What this task involves: Wherever the word "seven" turns up in a line of the entries, copy that line.

Records to process:
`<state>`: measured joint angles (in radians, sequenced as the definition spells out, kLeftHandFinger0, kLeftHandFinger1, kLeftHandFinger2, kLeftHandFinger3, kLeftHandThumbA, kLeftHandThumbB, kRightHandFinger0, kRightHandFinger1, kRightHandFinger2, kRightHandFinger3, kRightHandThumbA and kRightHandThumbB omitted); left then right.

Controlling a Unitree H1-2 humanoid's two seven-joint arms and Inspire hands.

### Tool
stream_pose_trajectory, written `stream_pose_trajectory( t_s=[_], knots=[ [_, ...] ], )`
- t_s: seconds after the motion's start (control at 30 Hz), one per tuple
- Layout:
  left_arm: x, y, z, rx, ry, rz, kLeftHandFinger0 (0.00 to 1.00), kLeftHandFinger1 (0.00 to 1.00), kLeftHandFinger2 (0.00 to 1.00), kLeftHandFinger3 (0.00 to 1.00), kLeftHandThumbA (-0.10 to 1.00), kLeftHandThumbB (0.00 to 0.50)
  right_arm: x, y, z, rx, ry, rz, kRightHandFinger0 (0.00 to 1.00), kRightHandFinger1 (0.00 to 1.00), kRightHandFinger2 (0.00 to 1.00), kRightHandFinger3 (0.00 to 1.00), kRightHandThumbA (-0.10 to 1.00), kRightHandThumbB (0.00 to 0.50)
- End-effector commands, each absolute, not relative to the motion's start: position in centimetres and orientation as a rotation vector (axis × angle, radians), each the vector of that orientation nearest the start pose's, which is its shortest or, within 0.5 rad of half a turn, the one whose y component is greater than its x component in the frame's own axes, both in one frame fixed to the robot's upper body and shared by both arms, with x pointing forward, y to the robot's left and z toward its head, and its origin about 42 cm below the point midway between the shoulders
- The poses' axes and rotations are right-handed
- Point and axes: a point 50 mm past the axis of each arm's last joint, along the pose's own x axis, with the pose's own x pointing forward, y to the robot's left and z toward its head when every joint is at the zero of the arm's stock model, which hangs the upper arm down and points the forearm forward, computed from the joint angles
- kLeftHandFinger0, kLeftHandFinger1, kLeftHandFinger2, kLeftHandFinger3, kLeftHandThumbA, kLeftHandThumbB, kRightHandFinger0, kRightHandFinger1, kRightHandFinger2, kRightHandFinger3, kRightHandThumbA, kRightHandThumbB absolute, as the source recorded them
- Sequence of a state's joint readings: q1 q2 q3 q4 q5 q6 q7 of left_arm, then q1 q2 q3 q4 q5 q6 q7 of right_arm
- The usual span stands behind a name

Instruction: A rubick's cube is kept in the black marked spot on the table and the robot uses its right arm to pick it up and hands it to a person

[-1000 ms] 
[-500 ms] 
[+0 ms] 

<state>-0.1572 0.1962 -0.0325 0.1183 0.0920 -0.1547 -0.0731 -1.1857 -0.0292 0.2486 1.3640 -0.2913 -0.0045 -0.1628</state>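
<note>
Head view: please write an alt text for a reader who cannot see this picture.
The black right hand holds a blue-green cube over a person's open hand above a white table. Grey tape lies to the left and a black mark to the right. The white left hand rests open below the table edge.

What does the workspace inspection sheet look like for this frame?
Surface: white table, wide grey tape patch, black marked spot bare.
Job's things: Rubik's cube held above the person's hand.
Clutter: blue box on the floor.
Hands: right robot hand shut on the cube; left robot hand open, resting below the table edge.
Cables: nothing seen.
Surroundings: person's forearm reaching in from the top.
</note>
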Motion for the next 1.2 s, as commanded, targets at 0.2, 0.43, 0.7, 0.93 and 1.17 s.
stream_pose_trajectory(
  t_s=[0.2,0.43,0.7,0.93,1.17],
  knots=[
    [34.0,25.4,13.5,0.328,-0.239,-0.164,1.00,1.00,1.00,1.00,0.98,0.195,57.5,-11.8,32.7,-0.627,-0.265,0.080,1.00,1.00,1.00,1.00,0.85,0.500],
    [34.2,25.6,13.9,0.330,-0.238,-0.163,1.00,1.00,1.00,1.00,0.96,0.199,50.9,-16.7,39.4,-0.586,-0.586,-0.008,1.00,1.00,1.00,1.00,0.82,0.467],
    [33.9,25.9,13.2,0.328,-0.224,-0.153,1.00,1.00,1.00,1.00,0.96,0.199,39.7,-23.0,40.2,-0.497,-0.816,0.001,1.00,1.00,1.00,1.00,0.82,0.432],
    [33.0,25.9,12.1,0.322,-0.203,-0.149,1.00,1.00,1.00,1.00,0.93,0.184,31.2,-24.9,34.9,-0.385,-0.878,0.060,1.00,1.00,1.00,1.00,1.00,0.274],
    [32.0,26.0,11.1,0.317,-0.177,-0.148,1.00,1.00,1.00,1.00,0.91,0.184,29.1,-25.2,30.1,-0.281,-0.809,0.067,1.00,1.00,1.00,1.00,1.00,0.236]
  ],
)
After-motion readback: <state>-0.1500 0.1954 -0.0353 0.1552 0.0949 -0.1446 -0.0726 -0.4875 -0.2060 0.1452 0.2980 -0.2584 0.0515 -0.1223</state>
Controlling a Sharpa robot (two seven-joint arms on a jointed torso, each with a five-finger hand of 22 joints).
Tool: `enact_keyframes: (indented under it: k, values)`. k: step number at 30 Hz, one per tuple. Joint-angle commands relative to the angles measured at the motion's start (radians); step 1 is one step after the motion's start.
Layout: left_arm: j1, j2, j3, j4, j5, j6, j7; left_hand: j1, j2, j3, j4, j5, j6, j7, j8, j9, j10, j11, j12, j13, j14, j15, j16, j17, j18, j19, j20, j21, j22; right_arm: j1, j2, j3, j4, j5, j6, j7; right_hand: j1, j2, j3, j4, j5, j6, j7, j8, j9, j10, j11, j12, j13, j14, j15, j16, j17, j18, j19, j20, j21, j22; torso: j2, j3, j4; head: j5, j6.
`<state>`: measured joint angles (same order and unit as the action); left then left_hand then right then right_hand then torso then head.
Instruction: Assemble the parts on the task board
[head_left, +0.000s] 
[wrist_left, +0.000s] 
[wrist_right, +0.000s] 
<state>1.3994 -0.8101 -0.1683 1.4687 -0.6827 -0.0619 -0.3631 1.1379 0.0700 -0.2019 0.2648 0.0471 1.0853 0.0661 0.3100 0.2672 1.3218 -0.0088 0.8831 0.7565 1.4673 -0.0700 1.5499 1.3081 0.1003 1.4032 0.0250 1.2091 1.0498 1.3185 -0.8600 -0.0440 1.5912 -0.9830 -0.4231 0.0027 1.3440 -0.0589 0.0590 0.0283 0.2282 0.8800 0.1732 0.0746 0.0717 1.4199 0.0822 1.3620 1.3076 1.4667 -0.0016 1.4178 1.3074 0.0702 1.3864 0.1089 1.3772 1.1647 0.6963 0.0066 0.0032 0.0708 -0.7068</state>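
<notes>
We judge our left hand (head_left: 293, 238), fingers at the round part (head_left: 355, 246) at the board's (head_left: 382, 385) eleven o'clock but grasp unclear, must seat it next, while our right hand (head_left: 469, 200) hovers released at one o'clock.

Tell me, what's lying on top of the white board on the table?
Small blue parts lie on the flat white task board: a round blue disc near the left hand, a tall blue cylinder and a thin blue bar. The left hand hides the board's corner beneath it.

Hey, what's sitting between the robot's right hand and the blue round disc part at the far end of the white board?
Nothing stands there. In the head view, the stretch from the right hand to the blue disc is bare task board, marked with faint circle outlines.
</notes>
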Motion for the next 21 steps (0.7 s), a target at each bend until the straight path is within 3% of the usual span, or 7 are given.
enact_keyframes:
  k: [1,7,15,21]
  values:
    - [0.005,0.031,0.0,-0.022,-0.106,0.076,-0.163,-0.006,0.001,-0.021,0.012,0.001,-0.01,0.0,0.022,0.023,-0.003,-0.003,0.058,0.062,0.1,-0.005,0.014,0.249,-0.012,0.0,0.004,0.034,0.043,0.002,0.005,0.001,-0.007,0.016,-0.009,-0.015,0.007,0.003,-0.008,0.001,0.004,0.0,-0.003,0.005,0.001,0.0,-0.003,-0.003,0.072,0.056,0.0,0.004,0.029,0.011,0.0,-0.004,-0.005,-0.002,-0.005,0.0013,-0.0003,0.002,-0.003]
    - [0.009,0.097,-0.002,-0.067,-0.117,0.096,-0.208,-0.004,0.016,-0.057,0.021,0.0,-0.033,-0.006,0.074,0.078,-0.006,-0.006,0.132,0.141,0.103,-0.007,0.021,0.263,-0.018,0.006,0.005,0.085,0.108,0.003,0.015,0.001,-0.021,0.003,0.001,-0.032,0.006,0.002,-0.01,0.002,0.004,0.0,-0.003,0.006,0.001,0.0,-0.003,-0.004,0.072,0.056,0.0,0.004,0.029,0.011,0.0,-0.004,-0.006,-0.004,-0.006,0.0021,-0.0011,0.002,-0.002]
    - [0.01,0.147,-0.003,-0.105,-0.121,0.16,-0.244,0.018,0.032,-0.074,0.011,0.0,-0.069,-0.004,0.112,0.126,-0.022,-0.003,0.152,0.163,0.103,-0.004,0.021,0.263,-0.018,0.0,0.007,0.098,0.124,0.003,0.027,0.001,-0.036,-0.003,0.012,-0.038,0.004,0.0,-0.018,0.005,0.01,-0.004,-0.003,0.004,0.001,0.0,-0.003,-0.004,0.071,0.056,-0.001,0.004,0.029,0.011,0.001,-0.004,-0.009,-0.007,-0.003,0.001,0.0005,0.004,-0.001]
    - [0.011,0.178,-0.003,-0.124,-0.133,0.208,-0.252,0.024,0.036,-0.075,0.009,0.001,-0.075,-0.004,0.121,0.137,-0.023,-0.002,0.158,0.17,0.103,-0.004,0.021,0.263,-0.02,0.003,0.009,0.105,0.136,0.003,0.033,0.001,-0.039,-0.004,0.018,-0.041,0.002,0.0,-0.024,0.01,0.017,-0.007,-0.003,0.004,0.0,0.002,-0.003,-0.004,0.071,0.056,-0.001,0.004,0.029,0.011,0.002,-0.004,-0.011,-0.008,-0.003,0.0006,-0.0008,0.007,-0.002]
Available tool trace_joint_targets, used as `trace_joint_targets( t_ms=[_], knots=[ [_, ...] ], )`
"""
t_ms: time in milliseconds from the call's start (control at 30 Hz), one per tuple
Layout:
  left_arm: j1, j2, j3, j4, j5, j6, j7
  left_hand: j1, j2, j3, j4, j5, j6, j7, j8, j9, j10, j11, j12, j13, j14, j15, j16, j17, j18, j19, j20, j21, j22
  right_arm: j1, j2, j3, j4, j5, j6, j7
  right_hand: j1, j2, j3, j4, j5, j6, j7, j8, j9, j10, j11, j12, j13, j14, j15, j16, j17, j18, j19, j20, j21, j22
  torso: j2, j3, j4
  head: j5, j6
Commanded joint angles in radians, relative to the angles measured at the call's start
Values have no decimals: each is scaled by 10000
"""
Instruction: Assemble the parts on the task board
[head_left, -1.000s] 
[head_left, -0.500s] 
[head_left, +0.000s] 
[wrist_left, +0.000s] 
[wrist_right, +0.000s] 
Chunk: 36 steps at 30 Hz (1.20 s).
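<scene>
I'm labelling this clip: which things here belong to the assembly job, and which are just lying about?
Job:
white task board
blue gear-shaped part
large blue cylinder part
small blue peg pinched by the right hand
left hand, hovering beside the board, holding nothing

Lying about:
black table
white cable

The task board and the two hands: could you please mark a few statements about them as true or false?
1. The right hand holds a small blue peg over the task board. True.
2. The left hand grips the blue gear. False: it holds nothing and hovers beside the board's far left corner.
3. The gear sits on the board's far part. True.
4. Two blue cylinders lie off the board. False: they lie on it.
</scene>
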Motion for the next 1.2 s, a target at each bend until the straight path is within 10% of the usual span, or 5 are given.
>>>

Reply:
Controlling a Unitree H1-2 humanoid's two seven-joint arms and Inspire hands.
Controlling a Sharpa robot (two seven-joint arms on a jointed torso, each with a five-finger hand of 22 joints).

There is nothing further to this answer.